Articles » Changing The Australian Federal Constitution
By Mr John Brett, May 2015, Toowoomba.
Section 128 (Ch. VIII) of the “Constitution of the Commonwealth of Australia” sets out the procedure for altering the constitution. Over its lifetime there have been forty two attempts to change various sections, of which only eight have been successful. Most changes have been aimed to increase the power of Government, not to strengthen the authority of electors.
Any change to constitutions that erodes the authority of those whose designed purpose it was to serve, needs careful consideration and not constant challenges.
Sir Guy Green, a former Governor of Tasmania and administrator of the Government of the Commonwealth, in his Sir Robert Menzies Oration described any changes to the constitution thus:-
“Constitutional reform is a serious matter. Unlike ordinary law reform whose effects are confined to specific areas and which may be modified or repealed if it turns out to have been ill-advised, constitutional reform impacts on the entire system of law and government and is virtually irreversible. It follows we have an obligation not only to ourselves but to our descendants to consider any proposals to change the constitution of the Commonwealth or a State rationally, deliberately and with complete understanding of the nature of that which is being changed and of what the consequences of the change will be.”
Quick & Garran in their massive 1,000 page “Annotation of the Commonwealth Constitution”, foreshadowed everything Sir Guy Green wrote, using only three words,
“…The safeguards in this Constitution have been provided to prevent change being made in haste or by stealth, to encourage public discussion and to delay change until there is strong evidence that it is DESIRABLE, IRRESISTIBLE AND INEVITABLE.”
There are two immediate and serious consequences facing Australians in the proposed next alteration to the Federal Constitution, together with the judicial abandonment of “The Rule of Law” in Queensland.
The Commonwealth Constitution is an inclusive covenant, it excludes nobody by birth, colour, race, religion or previous nationality. It was written to apply to all those who legitimately reside in Australia, irrespective of who arrived first, or those yet to arrive.
It stands above all racial, ethnic, national and political differences, the most benign and beneficial covenant ever entered into between a people and its own proposed new government.

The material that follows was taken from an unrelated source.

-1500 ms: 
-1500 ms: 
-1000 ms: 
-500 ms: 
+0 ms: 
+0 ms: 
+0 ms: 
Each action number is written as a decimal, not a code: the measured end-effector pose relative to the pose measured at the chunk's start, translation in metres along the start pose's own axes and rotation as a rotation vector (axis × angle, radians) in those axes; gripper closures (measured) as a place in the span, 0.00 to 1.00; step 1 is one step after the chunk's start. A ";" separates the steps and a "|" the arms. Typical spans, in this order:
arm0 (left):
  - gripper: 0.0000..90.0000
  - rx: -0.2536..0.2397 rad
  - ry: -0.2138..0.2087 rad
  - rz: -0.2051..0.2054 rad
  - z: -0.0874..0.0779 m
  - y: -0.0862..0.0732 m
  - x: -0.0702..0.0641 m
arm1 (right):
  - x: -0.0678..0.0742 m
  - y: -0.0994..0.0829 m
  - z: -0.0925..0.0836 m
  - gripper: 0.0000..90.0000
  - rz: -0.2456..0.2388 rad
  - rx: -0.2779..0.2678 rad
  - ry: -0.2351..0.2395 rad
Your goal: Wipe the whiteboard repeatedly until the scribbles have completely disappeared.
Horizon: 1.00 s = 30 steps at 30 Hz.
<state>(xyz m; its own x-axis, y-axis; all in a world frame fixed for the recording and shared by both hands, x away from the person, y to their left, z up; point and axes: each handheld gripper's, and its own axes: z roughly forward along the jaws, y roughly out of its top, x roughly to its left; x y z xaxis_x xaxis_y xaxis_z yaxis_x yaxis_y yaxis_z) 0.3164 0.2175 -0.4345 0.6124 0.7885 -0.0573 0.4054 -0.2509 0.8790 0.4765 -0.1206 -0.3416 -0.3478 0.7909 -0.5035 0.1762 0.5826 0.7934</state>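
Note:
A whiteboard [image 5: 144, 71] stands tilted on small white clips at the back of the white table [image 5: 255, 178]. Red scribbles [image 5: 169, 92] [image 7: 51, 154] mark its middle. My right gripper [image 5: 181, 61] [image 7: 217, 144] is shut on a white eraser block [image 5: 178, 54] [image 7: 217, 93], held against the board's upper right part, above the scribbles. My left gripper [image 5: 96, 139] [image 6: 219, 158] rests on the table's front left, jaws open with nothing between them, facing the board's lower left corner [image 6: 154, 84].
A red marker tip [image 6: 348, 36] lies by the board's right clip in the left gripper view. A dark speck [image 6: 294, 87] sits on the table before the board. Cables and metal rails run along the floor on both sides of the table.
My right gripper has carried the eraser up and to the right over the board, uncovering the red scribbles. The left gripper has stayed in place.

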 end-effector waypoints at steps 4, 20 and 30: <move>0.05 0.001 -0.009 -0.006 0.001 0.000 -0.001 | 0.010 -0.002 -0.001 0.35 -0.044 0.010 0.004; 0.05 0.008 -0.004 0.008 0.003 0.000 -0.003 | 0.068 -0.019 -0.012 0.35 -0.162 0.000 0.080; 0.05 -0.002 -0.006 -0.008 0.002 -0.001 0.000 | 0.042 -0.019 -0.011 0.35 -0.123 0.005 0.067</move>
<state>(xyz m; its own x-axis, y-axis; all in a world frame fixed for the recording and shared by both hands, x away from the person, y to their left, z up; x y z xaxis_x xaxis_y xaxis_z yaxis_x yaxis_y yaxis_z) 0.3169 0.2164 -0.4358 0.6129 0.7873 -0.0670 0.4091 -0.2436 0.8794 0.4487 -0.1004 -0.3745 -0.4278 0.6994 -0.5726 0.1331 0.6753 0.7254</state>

At the time it was written probably the largest non indigenous black or white population were the Chinese, who now may come back to financially haunt us!
Its whole intent by mutual agreement was to proceed forward as a new civilised nation, neither favouring nor disadvantaging any single person or special entity. Any previous uncivilised colonial State events that could not be mended were to be left behind, as elsewhere in the world.
The present proposal to change the existing constitution naming Aboriginals to be named by race or ethnic identification in the constitution, apart from any other distinct or identifiable group, retrospectively turns the original constitution into an exclusive document, which it never was by intent or design. Worse, it would turn the whole document into a non inclusive document negating every intent and caution of the authors. As Sir Guy Green warned, “It could become irreversible”, which some people obviously have in mind.
Australia’s Constitution was being written in the shadow of the tragic American Civil War, where a nation divided into two conflicting groups over the slave system in place in the South, ended in massive carnage to all involved. The only winners were the arms manufacturers. “The slave who was formerly protected by his chains as an article of value” said Walter Bagehot (“The English Constitution”) “was turned free in a nation where nobody now wanted them.” Wikipedia article › eBook on Gutenberg ›
This was one of the reasons the writers of our Constitution were to make absolutely certain there were no grounds, by way of racial division, to replicate the American disaster. The new document included everybody living in the nation. It is an inclusive covenant.
The future political consequences can clearly be discerned as present immigrant populations who far outnumber any past or present Aboriginal population, could be used by preference of numbers, to include their particular ethnic identity by name in the constitution, with or without the named ethnic group’s consent or even awareness.
This would turn the original document into a shambles, opening a Pandora’s Box of legal argument with enormous financial legal rewards, diminishing or extinguishing the purpose, intent and success of this most successful ever covenant, which our forefathers left in our care, for the benefit of all.